The unrecorded lecture is a strange concept if you think about it. Suppose that journalists read out pieces once a day in the local square, a novelist reads his book only once and didn’t publish it in book form.  To deny students second and subsequent bites of the cherry is an act of conceit. Little is learnt on first exposure, most is learnt from subsequent effort.

The only solution is to largely stop lecturing. In practice, students increasingly learn via Google, YouTube and other online educational tools. The lecture is increasingly under attack from superior tools, sensitive to proven research on how we really learn.

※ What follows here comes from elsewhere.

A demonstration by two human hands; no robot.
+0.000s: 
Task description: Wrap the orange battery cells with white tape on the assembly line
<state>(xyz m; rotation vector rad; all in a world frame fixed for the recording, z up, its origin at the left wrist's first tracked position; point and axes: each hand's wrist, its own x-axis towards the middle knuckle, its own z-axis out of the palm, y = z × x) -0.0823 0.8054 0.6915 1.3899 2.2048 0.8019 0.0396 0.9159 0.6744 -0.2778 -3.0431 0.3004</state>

We are also now seeing the rise of smart, AI-driven technology which will enable us to learn in different ways depending on how our brains work. Yet few academics are even aware of the existence of these tools.

Note that I’m not wholly against lectures. Students want to see academics in the flesh. To see a practicising philosopher or physicist, be inspired by that person and subject. This type of inspiring, spot lecture is important. Slabbing lectures out term after term, by researchers who struggle to present, never mind teach, is not just lazy, it is dishonest. Teach me, don’t lecture me.